Despite appearing as a cold person with a strong personality, Saitō notes that Homura is actually quite fragile. According to Saitō, Homura's heart was quite shaken when she tried to kill Sayaka, and then showed her hysterical performance. Writer Jed A. Blue also observed that despite Homura's cold behavior and her determination to save Madoka at any cost, she "usually avoids hurting humans or magical girls and instead focuses on fighting witches and Kyubey", and is shown to care about people around her, such as Mami and Kyoko, "whom she ultimately trusts to kill Homulilly, come to respect and possibly even like them, as well". Urobuchi said that the dream world in Rebellion in which Homura dreamed up in her barrier represents the deepest part of her psyche, where she wanted to play and fight with her friends against the new monster called "Nightmares". Homura also created this because of her "wistful" thinking that fighting "Nightmares" is better than "Witches". Urobuchi and Shinbo defended Homura turning to a devil.
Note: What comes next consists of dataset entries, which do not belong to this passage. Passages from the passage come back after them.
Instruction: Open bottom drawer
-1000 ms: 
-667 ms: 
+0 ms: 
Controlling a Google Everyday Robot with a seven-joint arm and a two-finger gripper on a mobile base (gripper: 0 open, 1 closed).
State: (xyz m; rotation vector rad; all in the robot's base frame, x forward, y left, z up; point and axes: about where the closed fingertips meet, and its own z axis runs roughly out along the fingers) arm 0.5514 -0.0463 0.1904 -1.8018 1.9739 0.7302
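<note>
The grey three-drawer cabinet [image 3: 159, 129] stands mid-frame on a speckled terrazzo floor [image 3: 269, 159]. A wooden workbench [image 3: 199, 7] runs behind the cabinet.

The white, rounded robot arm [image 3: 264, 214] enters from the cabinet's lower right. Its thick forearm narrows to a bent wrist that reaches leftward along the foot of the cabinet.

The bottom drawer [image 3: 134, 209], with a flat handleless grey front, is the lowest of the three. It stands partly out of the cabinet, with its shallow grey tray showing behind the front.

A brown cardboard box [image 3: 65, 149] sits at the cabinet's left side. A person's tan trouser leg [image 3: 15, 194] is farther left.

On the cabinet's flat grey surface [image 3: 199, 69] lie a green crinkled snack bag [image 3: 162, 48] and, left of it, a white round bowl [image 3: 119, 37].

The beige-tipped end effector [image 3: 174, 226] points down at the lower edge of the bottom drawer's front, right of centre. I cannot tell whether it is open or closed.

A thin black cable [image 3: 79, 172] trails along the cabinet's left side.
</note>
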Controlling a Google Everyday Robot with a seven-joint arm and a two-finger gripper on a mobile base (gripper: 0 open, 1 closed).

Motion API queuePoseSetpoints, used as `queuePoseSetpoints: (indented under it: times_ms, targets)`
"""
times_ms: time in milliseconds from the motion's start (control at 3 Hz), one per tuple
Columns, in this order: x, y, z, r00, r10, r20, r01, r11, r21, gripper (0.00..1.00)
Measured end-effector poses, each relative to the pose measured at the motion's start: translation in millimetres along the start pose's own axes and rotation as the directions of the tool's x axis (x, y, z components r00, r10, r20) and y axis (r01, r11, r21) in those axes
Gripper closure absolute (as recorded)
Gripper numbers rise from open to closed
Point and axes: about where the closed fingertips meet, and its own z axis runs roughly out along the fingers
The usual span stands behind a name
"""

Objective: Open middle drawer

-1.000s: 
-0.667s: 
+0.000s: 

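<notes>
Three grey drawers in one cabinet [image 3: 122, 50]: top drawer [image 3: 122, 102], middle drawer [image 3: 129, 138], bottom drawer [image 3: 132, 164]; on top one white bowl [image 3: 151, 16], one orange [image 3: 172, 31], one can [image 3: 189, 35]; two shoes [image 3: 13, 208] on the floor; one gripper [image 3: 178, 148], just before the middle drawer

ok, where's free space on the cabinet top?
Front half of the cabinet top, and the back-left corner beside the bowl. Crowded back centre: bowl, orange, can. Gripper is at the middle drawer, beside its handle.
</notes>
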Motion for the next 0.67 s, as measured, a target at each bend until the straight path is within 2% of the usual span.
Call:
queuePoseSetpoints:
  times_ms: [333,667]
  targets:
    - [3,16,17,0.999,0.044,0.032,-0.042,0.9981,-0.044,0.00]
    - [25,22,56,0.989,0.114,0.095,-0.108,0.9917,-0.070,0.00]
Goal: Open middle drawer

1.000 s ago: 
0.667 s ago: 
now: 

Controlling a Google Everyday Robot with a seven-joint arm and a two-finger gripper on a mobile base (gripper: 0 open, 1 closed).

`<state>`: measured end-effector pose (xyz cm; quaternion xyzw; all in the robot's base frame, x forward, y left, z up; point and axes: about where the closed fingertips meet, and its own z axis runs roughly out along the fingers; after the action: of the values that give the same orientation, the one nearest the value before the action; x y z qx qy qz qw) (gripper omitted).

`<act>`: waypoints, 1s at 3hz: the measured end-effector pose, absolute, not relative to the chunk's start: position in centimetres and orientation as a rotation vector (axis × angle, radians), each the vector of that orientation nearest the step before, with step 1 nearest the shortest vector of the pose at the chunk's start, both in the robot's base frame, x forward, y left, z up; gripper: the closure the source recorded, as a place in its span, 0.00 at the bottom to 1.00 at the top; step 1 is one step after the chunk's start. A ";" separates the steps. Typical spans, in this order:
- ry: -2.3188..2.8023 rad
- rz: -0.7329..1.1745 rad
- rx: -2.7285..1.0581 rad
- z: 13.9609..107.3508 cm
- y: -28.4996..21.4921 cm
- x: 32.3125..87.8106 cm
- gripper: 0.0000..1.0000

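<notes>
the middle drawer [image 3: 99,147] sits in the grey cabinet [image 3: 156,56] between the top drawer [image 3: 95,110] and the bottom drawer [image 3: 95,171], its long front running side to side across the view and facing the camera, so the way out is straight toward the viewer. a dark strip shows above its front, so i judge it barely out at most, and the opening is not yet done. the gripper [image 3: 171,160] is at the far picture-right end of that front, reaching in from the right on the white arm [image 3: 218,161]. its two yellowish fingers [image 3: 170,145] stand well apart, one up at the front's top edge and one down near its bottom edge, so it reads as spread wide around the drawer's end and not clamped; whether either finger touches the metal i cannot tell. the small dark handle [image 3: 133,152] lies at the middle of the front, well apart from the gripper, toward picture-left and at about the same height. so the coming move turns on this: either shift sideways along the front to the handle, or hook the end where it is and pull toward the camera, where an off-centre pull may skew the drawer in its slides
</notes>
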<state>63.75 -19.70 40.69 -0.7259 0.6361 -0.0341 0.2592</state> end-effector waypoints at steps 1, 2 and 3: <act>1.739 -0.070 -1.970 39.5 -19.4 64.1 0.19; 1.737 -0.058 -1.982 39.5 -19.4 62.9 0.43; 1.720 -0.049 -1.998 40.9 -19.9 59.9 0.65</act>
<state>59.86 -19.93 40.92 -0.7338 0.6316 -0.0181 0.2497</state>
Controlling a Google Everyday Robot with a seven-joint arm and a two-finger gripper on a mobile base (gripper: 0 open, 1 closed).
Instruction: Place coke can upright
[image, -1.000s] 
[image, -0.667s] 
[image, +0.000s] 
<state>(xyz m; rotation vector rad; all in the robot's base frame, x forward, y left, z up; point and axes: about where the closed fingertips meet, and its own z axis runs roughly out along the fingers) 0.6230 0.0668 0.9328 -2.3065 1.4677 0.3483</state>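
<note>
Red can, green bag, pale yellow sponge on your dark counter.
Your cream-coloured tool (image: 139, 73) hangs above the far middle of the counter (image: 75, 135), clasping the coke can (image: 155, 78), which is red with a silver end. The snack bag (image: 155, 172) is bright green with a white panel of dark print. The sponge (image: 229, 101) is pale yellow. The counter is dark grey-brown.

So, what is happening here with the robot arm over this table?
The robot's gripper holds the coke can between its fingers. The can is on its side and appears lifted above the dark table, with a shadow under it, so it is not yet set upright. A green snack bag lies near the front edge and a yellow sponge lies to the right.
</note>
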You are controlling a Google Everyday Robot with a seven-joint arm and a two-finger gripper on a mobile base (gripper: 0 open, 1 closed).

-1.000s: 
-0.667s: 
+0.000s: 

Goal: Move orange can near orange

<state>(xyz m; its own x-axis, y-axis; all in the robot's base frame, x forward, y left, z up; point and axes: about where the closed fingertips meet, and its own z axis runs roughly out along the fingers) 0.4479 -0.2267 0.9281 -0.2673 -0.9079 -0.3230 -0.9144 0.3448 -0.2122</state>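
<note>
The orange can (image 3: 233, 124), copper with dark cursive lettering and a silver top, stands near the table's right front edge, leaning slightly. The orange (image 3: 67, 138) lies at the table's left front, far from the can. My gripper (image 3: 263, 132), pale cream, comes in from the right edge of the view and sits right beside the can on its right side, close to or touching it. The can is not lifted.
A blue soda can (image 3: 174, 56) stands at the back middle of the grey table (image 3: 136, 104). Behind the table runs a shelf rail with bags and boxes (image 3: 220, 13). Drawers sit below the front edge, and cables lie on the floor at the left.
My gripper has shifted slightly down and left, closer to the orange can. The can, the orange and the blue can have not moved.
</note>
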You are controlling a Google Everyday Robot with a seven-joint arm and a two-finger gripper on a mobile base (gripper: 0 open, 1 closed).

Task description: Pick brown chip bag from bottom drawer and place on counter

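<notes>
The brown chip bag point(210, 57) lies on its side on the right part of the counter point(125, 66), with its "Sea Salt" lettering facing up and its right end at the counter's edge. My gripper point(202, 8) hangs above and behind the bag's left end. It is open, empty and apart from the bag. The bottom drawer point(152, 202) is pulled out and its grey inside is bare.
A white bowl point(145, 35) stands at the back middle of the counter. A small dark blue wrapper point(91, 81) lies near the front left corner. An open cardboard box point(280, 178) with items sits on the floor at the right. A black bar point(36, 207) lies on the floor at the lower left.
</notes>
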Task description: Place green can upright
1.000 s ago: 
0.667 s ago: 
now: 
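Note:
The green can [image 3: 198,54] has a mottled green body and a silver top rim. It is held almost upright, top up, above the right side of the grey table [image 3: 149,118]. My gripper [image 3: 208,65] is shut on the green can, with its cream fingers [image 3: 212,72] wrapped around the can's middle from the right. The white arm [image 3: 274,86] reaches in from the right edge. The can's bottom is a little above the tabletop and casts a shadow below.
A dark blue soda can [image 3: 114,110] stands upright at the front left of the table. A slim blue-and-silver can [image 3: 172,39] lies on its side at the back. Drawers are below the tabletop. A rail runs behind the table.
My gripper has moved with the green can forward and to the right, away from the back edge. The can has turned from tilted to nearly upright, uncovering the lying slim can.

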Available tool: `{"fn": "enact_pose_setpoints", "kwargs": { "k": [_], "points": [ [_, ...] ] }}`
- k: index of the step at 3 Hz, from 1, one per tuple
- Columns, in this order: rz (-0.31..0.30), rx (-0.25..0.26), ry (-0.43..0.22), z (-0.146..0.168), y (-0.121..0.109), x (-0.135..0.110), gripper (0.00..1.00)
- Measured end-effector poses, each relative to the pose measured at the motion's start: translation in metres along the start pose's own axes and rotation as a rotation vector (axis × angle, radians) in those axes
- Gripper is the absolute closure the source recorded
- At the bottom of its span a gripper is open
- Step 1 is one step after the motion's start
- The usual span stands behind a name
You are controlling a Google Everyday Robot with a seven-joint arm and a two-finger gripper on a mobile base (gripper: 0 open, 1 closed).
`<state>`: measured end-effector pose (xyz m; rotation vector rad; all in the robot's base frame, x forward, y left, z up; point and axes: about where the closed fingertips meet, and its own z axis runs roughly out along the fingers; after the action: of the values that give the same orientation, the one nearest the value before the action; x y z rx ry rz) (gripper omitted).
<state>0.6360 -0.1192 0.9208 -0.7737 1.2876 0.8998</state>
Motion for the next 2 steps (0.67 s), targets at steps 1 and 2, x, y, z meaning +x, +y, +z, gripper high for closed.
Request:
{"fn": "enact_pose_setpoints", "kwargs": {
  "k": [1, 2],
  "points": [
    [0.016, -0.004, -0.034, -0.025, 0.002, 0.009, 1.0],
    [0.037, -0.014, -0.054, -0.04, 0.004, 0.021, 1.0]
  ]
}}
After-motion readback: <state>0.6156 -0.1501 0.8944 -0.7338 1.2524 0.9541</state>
Shinbo said that had Homura ascended with Madoka to heaven, the Incubators (Kyubey) would try to steal Madoka's power by experimenting on other magical girls, which would result in a bad ending. Urobuchi said Homura did not deny Madoka's wish. In 2019, Saito stated she liked "the purity of Homura's character", referring to it as her favorite moment in Rebellion.

==Cultural impact==
===Popularity===

Kyubey, Homura, and Madoka featured on stairs at Akihabara

Homura has been extensively popular in Japan. She won the 1st Newtype Anime Awards for Best Female Character in 2011. In the 3rd and 4th Newtype anime awards in 2013 and 2014, she was voted the fourth-best female character. Homura won the 34th Animage Grand Prix Editors Choice award for the best female character of Animage in 2011. Japanese voice actress Sumire Uesaka cosplayed as Homura at the Comiket 85. BIGLOBE users voted Homura the most popular female black-haired heroine in 2013. In another BIGLOBE poll, Homura ranked first in the category Anime Girl that Attracts the Most Desperate Fanboys. In 2014, Nippon Telegraph and Telephone customers ranked Homura as their fifth-favorite black haired female anime character. Homura is also one of SHAFT's most popular heroines; she took second place for "Top 10 Shaft Heroines in 2016, three years after her debut in The Rebellion Story.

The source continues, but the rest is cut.